When reality is closely enough approximated by statistical assumptions, causation can be identified, and we don't need to worry about the details. Many biomedical and genetic, and probably even some sociological problems are like that. The methods work very well in those cases. But this doesn't gainsay the accusation that there is widespread over-claiming taking place and that the problem is a deep lack of sufficient theoretical understanding of our fields of interest, and a rush to do more of the same year after year.
It's all understandable, but it needs fixing. To be properly addressed, an entrenched problem requires more criticism even than this one has been getting recently. Until better approaches come along, we will continue wasting a lot of money in the rather socialistic support of research establishments that keep on doing science that has well-known problems.

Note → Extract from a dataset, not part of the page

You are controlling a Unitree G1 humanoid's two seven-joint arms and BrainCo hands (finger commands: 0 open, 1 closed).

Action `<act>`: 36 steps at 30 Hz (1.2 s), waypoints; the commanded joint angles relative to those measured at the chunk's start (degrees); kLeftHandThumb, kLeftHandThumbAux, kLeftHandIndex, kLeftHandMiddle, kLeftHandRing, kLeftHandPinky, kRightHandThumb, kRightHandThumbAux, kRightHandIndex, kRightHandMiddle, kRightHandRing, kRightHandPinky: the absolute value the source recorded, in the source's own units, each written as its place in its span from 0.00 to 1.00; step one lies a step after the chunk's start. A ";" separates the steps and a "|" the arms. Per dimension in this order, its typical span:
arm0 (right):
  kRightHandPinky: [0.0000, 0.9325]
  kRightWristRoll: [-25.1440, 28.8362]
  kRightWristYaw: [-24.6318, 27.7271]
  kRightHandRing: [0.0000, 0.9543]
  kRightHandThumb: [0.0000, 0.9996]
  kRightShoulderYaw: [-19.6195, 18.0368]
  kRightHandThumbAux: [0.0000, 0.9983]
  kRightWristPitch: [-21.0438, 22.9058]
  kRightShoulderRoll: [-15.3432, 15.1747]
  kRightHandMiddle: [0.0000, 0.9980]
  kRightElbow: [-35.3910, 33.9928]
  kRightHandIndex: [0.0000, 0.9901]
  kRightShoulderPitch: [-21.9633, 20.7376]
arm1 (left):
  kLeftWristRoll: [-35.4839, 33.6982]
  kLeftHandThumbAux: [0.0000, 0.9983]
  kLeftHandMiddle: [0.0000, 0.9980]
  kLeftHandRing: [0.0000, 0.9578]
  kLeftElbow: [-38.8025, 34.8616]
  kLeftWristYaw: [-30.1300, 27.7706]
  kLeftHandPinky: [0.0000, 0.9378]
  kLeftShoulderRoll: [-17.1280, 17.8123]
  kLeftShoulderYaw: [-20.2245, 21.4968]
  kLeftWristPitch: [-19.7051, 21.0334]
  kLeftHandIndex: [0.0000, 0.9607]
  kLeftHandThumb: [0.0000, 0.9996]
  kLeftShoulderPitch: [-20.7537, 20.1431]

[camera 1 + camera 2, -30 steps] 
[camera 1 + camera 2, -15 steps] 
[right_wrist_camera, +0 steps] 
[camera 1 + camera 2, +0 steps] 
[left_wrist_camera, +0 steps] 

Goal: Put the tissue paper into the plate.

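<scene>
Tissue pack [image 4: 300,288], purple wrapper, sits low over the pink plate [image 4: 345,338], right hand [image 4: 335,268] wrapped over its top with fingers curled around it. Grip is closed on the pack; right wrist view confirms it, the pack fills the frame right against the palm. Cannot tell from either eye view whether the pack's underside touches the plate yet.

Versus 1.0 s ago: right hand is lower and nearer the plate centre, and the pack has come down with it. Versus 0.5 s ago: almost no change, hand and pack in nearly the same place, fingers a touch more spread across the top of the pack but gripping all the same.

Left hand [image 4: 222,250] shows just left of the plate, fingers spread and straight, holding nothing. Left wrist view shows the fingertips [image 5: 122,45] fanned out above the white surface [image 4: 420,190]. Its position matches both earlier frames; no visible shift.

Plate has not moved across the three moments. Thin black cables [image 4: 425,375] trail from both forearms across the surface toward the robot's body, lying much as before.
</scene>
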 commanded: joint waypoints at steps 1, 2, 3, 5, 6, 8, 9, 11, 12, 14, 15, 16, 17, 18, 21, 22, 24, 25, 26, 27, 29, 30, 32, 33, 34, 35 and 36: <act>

Or maybe the problem isn't the statistics, after all?The world really does, after all, seem to involve causation and at its basis seems to be law-like. There
is truth to be discovered. We know this because when causation is simple or strong enough to be really important, anyone can find it, so to speak, without big samples or costly gear and software. Under those conditions, numerous details that modify the effect are minor by comparison to the major signals. Hundreds or even thousands of clear, mainly single-gene based disorders are known, for example. What is needed is remediation, hard-core engineering to do something about the known causation.
However, these are not the areas where the
p-value and related problems have arisen. That happens when very large and SASsy studies seem to be needed, and the reason is that there causal factors are weak and/or so complex. Along with trying to root out misrepresentation and failure to report the truth adequately, we should ask whether, perhaps, the results showing frustrating complexity are correct.
Maybe there is not a need for better theory after all. In a sense the defining aspect of life is that it evolves not by the application of external forces as in physics, but by
internal comparison--which is just what survey methods assess. Life is the result of billions of years of differential reproduction, by chance and various forms of selection--that is, continual relative comparison by local natural circumstances. 'Differential' is the key word here. It is the
relative success among peers today that determines the genomes and their effects that will be here tomorrow. In a way, in effect and if often unwittingly and for lack of better ideas, that's just the sort of comparison made in statistical studies.
From that point of view, the problem is that we don't want to face up to the resulting truth, which is that a plethora of changeable, individually trivial causal factors is what we find because that's what exists. That we don't like that, don't report it cleanly, and want strong individual causation is our problem, not Nature's.